Work to be completed | Each line from the start of the listing below through the line containing "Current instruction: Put" should be reproduced exactly, with no others.

Supplied information |
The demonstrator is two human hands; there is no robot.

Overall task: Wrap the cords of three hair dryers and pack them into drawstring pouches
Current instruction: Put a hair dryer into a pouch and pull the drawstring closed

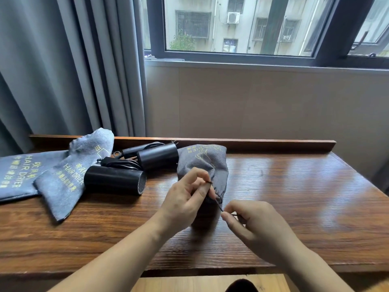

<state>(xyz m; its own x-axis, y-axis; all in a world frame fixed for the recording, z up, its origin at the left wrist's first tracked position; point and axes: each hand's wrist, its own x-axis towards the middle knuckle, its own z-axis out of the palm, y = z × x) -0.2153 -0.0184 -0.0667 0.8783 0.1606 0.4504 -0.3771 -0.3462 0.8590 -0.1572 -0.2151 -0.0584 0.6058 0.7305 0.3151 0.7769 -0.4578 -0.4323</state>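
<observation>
A filled grey drawstring pouch (205,165) lies on the wooden table (284,186), its gathered mouth turned toward me. My left hand (183,202) pinches the pouch's mouth. My right hand (250,225) pinches the thin black drawstring (219,206), which runs taut from the mouth. Two black hair dryers lie to the left with cords bundled: one nearer (114,182), one farther back (156,157). Two flat grey pouches printed "HAIR DRIER" lie at the left, one (63,182) overlapping the other (16,175).
A raised wooden lip (273,144) runs along the table's far edge. Grey curtains (63,70) hang at the back left. A window (242,26) sits above a beige wall panel. A lighter wooden surface (210,283) shows below the table's front edge.
</observation>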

Reply to the task |
The demonstrator is two human hands; there is no robot.

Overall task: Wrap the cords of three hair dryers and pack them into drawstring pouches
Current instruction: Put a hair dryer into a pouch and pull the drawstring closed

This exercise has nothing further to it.